In the analysis of spatial point patterns we are often interested in determining whether the distribution of the objects of interest within R exhibits some form of clustering, as opposed to being random. To explore the possibility of clustering, it may be useful to describe the spatial point pattern of interest by means of its probability density function p(s) and/or its intensity function l(s).

The probability density function p(s) defines the probability of observing an object at location s in R. In turn, the intensity function l(s) defines the expected number of objects per unit area at location s in R. Therefore, p(s) and l(s) differ only by a constant of proportionality (Bailey and Gatrell 1995; Waller and Gotway 2004).

Both the probability density function p(s) and the intensity function l(s) of a given two-dimensional spatial point pattern can be easily estimated by means of nonparametric estimators, e.g., kernel estimators. Kernel estimators are used to generate a spatially smooth estimate of p(s) and/or l(s) at a fine grid of points s_g (g = 1, ..., G) covering the study region R (Bailey and Gatrell 1995; Waller and Gotway 2004).

spkde computes kernel estimates of both p(s) and l(s) at a grid of points generated by the user-written Stata program spgrid. Expressly, for each grid point s_g, spkde computes first the kernel estimate of the intensity l(s_g), and then the kernel estimate of the density p(s_g).

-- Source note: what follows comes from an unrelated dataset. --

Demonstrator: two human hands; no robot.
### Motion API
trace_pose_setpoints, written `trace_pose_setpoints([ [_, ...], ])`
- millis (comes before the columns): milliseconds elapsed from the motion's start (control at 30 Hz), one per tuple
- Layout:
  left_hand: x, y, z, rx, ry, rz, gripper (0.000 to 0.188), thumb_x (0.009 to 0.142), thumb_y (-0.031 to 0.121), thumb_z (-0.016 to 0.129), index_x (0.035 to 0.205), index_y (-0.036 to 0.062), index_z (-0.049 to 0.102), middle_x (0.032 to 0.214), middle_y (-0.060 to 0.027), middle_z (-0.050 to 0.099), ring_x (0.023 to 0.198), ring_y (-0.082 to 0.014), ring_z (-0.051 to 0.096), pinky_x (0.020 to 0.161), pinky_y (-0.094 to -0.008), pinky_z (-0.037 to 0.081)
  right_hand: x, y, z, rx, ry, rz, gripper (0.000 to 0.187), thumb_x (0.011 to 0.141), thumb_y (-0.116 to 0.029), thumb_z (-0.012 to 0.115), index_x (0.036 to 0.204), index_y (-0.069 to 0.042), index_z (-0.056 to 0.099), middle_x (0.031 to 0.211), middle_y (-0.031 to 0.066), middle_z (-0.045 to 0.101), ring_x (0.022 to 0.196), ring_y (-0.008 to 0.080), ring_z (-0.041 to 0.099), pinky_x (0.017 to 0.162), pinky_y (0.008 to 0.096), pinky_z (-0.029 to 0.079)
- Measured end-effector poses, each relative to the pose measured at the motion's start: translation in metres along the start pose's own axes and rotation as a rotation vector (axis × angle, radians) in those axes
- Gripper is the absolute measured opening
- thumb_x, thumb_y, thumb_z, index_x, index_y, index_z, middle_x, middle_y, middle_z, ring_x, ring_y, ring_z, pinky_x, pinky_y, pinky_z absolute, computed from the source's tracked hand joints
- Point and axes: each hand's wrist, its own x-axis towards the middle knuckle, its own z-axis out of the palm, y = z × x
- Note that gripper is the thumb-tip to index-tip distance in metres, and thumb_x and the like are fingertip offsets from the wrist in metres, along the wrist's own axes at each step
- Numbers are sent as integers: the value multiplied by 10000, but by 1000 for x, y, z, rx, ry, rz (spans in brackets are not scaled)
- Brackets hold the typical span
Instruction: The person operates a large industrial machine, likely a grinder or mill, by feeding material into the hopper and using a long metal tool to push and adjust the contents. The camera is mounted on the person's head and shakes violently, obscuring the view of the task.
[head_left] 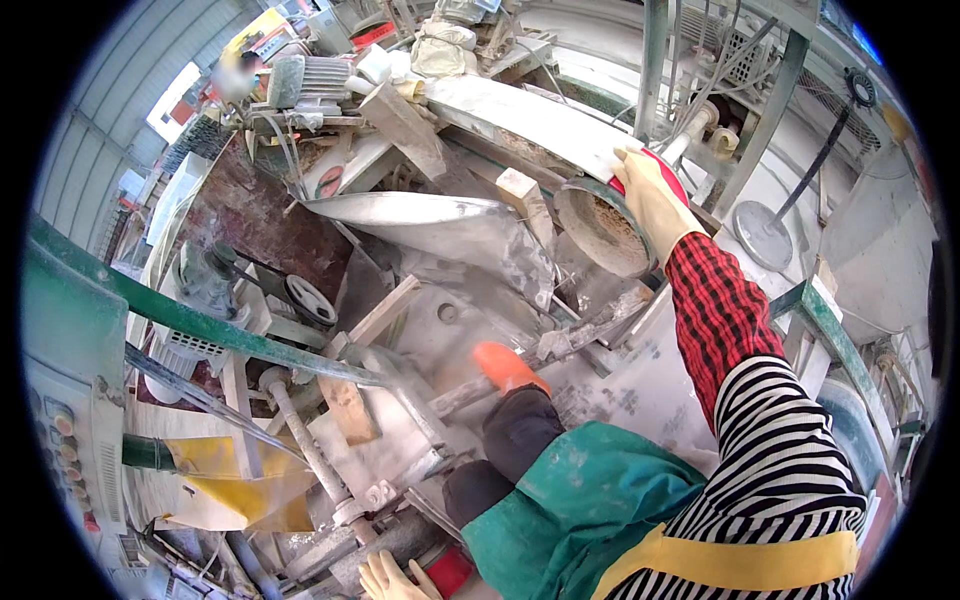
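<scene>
My right hand (655,200), in a cream glove, reaches forward with its fingers closed at a red thing (672,180), mostly hidden behind the glove. Right beside it are the end of a long white board (540,118) and a round, dusty container (580,235) with crumbly brown matter inside. Whether the hand also touches these, I cannot tell. Low at the picture's edge is my left hand (390,580), gloved too, fingers spread, near a grey cylindrical machine part (365,570). A second red piece (450,572) shows beside it.
A green rail (250,340) curves past on the left, near a control box with knobs (75,470). Wood blocks (355,410), a metal shaft (305,440) and a bent sheet (440,225) crowd the dusty floor. My orange boot (508,368) stands among them. Green posts (765,120) rise at right.
</scene>
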Motion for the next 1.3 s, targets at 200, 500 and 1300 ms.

The intensity l(s_g) at each grid point s_g is estimated as follows:

^ c n (1) l(s_g) = ----- · SUM k(d_ig / h_g) · y_i A_g i=1

where k(·) is the kernel function - usually a unimodal symmetrical bivariate probability density function; d_ig is the Euclidean distance between data point s_i and grid point s_g; h_g is the kernel bandwidth - i.e., the radius of the kernel function - at grid point s_g; y_i is the number of objects located at data point s_i; A_g is the area of the subregion of R over which the kernel function is evaluated at grid point s_g, possibly corrected for edge effects; and c is a constant of proportionality.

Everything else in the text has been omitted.